To return to Cadwalladr’s analysis, if we have been under attack for at least eight years, it has been a new form of warfare that we have been poorly equipped to either identify or combat. Like laundered dirty money, once a post with misinformation has been passed on from one person to another, people will believe it because it comes from someone they know and trust personally. It’s origins are obscured and lost.

To use an analogy, it’s like the 2013 horse meat scandal – except that as long as people like the taste, they don’t really want to know where it came from. They certainly don’t want to know they’ve been chowing down on that shit for years without knowing it. They’d much rather believe that you lot are the ones eating shitty mainstream horse-shit burgers.

Unlike a country like Russia, which maintains the strength of it’s Government by controlling and restricting information, we consider in the west that our messy, open and turbulent battle for ideas and free speech is our greatest strength. Indeed, I think that remains that case. But the massive shift that social media has created is that ideas and arguments no longer need to be tested, filtered, or true to influence public opinion and rise to prominence – they need only chime with the beliefs of the reader.

With people in large numbers starting to reflexively distrust everything that established media puts out as being false, rather than the far more energy intensive act of learning to filter, question, or fact check, then our body politic is very vulnerable to malign influence, and will continue to be so. And we may, like climate change, be approaching some tipping point moments in the loss of effective and trustworthy, truth seeking journalism. If the BBC is defunded, for example it won’t just be the UK that loses a bench-mark for truth-seeking journalism, but the whole world. The BBC World Service has already seen it’s funding shrinking in recent years, yet it produces brilliant journalism and promotes global voices to a massive audience. Will it really survive as a paid for service?

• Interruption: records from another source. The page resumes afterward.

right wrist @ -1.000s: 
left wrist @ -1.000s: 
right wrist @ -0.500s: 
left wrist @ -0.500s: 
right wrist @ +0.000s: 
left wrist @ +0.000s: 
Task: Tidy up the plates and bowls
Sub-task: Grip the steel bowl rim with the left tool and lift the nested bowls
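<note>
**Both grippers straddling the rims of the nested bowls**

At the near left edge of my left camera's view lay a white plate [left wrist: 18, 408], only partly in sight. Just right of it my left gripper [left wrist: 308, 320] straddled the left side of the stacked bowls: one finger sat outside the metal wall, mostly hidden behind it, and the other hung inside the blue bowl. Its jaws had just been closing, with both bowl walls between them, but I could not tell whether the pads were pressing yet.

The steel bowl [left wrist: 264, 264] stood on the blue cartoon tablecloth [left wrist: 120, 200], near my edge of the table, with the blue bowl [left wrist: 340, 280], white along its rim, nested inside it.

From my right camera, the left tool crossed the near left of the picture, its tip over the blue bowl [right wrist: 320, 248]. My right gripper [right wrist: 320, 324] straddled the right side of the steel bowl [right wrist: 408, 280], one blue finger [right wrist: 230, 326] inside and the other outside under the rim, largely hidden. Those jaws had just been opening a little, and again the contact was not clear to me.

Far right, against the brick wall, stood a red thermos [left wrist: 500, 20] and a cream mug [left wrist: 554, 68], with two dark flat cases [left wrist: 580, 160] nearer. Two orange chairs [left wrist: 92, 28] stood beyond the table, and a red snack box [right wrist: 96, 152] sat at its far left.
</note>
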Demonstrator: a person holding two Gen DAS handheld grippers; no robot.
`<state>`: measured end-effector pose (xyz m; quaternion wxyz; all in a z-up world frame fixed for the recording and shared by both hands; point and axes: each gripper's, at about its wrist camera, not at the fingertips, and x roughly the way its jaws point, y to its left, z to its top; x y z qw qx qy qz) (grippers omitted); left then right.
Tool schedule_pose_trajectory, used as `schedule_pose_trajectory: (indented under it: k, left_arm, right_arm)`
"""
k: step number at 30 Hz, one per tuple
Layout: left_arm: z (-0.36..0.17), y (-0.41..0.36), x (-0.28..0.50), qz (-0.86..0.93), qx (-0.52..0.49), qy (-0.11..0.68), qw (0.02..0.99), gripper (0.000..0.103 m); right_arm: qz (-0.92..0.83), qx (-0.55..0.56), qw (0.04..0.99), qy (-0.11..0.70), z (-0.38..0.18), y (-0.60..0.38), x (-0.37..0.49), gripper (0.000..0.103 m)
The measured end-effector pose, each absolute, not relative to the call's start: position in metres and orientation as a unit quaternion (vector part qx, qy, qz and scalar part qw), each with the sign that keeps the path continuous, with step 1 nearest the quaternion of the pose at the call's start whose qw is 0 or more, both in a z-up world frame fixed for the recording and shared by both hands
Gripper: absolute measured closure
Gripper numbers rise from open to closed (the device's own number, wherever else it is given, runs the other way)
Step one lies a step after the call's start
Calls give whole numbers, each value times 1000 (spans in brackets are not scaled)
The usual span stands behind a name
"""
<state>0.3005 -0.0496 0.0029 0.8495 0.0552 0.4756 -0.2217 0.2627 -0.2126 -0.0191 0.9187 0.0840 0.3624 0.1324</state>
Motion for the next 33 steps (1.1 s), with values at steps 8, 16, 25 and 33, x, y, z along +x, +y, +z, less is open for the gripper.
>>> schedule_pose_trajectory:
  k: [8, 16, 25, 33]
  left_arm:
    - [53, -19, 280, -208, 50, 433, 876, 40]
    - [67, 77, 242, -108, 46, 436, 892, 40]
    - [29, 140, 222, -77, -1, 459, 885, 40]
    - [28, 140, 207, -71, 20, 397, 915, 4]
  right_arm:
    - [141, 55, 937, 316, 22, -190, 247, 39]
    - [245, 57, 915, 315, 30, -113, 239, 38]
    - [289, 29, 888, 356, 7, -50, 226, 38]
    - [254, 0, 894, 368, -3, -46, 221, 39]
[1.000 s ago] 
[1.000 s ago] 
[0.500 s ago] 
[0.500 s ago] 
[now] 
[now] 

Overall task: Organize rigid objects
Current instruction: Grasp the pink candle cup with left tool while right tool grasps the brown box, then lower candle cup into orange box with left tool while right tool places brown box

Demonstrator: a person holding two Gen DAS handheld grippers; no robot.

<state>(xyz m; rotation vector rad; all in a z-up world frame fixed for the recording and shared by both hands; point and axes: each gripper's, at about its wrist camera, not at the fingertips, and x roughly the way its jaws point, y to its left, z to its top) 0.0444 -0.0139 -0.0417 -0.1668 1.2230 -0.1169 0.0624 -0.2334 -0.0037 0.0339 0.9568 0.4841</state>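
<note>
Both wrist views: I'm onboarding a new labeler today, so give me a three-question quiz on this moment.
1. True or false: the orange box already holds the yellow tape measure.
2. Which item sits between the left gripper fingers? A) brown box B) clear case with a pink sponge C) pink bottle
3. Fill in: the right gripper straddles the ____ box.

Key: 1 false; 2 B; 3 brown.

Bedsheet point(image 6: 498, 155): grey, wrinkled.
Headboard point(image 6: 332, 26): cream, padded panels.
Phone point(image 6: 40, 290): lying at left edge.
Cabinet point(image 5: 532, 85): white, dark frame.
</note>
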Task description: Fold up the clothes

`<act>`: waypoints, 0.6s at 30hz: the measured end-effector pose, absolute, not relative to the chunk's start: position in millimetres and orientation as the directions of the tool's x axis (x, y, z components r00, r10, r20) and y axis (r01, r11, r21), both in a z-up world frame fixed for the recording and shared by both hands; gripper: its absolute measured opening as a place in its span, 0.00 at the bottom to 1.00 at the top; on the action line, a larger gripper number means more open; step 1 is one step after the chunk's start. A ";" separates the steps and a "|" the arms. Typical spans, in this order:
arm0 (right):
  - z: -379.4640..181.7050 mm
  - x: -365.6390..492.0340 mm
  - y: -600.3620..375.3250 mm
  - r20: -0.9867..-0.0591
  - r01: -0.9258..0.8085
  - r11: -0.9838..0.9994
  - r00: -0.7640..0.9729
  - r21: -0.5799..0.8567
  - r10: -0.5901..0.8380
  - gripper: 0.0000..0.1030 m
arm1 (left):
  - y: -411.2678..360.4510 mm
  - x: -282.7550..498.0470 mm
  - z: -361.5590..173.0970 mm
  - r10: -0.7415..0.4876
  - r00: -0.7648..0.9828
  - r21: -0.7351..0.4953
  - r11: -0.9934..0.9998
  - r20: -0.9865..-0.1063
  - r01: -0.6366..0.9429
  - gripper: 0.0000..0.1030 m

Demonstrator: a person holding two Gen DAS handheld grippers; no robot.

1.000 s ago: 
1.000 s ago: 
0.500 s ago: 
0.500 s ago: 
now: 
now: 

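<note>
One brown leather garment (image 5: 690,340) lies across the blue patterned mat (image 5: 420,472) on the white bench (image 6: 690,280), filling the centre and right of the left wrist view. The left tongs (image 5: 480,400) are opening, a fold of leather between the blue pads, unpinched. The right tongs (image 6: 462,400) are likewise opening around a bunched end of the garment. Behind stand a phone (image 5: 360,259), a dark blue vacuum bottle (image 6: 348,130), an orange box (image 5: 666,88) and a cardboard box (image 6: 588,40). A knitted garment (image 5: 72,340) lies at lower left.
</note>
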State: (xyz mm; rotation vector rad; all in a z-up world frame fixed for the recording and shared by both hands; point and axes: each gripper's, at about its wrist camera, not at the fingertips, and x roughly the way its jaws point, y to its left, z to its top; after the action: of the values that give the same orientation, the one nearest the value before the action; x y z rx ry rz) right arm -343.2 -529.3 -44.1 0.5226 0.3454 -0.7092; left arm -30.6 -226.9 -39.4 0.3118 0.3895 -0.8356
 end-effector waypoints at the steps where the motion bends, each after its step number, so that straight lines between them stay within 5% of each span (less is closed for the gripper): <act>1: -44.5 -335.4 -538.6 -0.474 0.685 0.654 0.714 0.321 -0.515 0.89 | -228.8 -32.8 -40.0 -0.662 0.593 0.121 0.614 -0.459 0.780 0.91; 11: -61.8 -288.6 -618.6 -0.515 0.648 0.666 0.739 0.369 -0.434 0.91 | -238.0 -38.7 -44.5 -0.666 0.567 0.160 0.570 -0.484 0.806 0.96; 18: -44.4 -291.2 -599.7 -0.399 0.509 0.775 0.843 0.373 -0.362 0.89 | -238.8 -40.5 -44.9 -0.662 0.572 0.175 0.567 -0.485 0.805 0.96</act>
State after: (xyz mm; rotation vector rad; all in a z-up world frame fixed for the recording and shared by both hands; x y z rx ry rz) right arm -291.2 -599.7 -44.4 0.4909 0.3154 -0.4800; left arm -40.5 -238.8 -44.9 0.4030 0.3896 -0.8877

The invasion of Ukraine has ripped back the curtain on some of this new digital brand of psychological warfare, but whether it will ever be properly understood by the general public and combatted by our leaders and civil society remains to be seen. We may be unusually attentive to these issues right now, but we live an age of distraction and information overload, where the important information and issues gets buried in a mountain of dross and entertainment. Many within Government right now have a vested interest in a not examining the mistakes and donations and favours received so far. Others, such as the Conservative Bob Seely, MP for the Isle of Wight, seem willing to shine a light on this. Suddenly an intense spotlight is being shone on every aspect of Russian penetration into our political life, and stories like the 2020 intelligence and security committee’s report into Russian interference in the Brexit referendum are being re-shared widely on social media.

There is a surprising, even astonishing level of unity right now in relation to this crisis, but that is because Putin has finally acted in a way that makes him a clear and present danger on a physical level, rather than a hidden psychological and political one. But even if the Russian invasion of Ukraine fails, we have tough questions to ask about the way in which our technological innovation and the very freedom of our discourse has made us vulnerable.

Meanwhile, that same technology is allowing us to watch and share, minute by minute, almost unbearable acts of bravery as ordinary Ukrainians as they try to slow and stop the occupation of their country. It lets us see the growing protests in Russia, and the courage of it’s people show there too. It has allowed us to act and organise and show our support in myriad ways. It has helped force our government to act.

If only it felt like it was enough to make the invasion stop now.